Try it: The answer must consist of every line in the data that contains "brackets".

Records from a dataset:
___

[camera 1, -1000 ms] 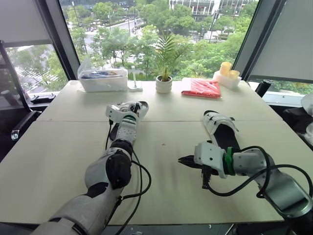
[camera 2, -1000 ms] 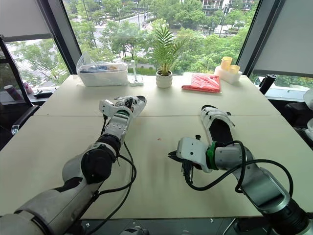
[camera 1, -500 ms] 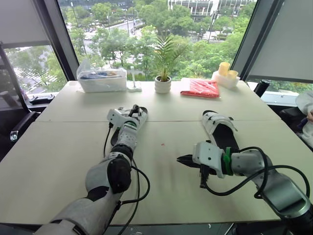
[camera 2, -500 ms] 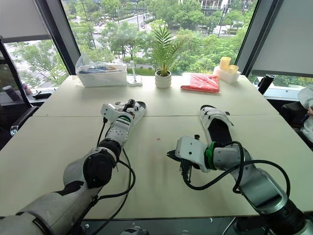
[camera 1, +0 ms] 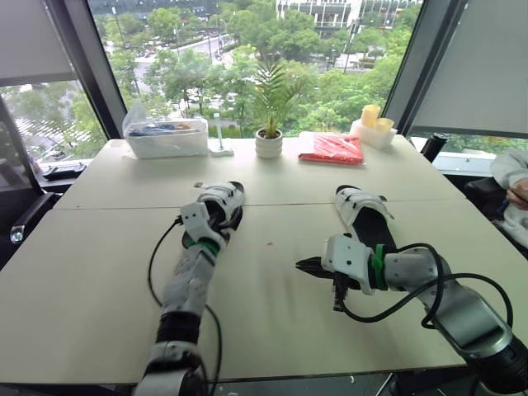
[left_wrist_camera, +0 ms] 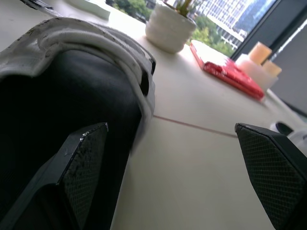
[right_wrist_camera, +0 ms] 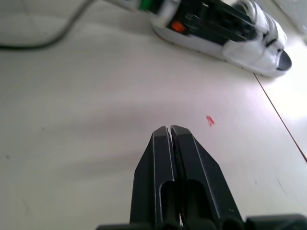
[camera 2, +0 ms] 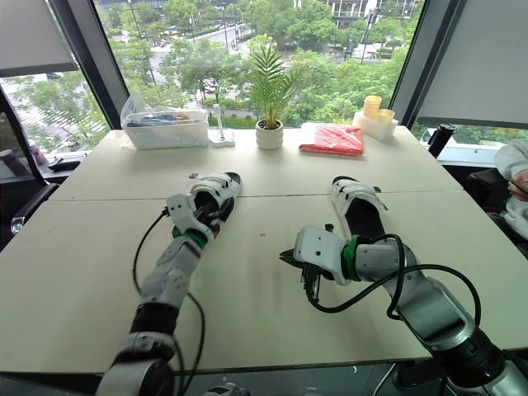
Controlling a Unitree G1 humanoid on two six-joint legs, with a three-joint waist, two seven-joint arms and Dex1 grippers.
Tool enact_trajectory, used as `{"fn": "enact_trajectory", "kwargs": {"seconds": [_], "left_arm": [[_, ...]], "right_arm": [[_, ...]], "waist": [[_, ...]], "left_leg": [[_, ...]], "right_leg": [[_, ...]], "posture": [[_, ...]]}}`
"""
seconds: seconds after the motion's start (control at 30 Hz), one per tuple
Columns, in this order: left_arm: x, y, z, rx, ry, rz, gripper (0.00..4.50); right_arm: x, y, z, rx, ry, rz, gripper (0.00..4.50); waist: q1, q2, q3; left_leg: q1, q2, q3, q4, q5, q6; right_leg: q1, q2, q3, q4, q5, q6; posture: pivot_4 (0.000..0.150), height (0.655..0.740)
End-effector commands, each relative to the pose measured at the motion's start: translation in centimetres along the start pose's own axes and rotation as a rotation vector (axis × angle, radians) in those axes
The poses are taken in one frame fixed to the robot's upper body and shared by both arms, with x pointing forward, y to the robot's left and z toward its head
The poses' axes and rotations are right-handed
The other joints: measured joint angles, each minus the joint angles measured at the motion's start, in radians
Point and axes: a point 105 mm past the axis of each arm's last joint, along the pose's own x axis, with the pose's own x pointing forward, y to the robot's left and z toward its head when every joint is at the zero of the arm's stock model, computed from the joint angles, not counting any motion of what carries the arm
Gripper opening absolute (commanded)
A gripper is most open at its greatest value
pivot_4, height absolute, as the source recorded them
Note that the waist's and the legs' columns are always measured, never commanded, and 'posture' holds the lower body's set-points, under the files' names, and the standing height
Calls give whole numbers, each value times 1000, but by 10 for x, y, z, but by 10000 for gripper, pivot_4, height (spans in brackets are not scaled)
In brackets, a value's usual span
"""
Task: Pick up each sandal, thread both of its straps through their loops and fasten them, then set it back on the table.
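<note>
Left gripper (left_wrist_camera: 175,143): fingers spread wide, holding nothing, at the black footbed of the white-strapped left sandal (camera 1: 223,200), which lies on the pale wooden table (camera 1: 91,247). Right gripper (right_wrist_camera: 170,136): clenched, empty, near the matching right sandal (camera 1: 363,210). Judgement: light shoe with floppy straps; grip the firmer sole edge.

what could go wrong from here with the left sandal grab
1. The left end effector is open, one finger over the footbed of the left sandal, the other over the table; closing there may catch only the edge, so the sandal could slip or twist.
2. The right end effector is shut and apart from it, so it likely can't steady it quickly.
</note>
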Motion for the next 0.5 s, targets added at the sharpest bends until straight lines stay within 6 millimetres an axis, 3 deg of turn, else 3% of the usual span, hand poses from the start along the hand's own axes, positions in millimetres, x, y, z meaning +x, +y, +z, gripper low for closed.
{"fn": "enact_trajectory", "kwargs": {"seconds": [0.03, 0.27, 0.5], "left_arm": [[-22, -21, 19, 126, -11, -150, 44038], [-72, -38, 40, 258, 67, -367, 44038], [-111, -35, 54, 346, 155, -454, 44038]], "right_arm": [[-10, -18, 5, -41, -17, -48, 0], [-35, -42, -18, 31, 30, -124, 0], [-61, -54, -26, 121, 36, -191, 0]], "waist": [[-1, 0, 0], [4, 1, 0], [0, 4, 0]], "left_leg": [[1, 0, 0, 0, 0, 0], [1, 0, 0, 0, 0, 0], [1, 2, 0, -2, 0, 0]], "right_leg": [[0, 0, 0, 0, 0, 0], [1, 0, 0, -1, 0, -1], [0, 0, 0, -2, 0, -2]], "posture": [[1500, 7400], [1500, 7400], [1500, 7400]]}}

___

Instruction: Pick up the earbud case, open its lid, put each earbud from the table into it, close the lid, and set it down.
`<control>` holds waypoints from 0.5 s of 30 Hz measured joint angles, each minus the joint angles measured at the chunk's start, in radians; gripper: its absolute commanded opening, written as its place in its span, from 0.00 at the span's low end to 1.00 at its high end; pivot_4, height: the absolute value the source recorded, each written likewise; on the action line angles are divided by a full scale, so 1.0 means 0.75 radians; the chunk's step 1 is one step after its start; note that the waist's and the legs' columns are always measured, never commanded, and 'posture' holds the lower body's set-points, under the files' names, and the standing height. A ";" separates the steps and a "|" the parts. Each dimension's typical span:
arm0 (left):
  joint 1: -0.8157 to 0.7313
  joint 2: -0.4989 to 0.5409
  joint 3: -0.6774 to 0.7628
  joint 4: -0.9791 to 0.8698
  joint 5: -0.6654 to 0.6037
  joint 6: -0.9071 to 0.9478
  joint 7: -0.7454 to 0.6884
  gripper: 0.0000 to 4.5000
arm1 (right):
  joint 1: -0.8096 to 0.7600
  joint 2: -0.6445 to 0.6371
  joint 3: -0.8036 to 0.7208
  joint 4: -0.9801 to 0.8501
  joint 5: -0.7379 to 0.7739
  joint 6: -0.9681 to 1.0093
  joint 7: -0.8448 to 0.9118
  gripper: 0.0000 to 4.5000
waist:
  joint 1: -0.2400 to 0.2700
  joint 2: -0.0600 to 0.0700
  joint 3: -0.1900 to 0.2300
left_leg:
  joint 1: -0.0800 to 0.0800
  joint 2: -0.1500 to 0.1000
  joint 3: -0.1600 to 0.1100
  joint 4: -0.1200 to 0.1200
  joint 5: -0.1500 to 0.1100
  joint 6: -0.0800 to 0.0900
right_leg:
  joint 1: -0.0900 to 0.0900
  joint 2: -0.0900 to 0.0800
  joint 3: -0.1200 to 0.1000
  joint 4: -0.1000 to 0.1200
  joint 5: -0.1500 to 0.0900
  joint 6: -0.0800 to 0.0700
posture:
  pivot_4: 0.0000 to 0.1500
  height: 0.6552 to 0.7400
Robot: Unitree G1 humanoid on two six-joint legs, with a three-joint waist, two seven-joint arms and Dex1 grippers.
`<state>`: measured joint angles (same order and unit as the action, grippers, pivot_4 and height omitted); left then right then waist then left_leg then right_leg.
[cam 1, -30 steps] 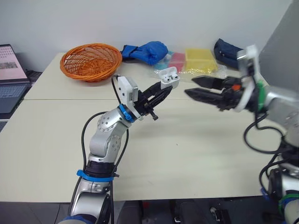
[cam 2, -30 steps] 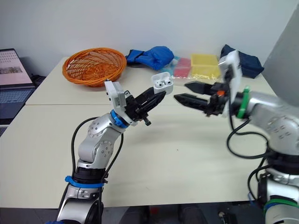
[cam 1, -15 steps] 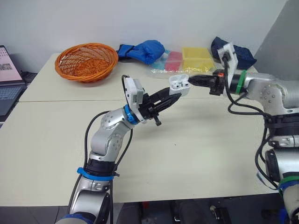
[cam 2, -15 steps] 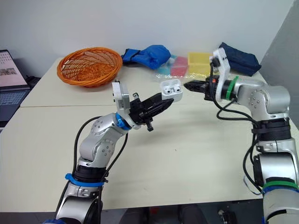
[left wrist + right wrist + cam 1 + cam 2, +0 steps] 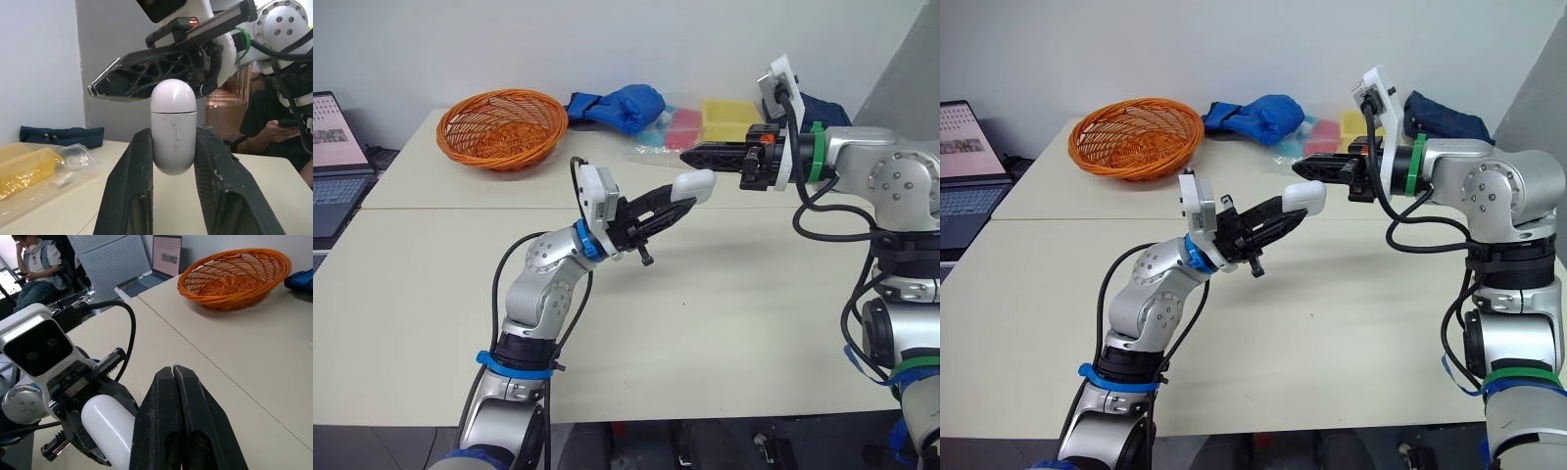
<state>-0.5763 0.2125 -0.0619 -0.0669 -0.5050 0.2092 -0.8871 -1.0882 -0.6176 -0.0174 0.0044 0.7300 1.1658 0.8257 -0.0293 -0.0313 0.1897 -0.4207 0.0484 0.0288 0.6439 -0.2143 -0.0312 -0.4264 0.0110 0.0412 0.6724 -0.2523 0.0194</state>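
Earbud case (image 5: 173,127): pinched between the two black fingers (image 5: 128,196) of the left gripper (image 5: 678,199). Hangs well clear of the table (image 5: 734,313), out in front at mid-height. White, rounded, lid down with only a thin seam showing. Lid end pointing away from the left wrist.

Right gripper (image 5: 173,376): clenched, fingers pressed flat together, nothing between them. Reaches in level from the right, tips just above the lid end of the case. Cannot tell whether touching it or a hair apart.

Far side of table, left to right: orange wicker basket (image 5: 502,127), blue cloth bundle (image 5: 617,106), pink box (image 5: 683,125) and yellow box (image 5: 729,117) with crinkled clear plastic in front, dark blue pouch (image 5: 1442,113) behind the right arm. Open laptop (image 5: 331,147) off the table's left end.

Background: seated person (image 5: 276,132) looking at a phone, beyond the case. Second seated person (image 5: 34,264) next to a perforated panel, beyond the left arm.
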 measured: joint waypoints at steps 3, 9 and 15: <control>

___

Response to this task:
Calls give whole numbers, each value times 1000, but by 10 for x, y, z, but by 10000 for gripper, pivot_4, height (spans in brackets are not scaled)
In brackets, a value's usual span

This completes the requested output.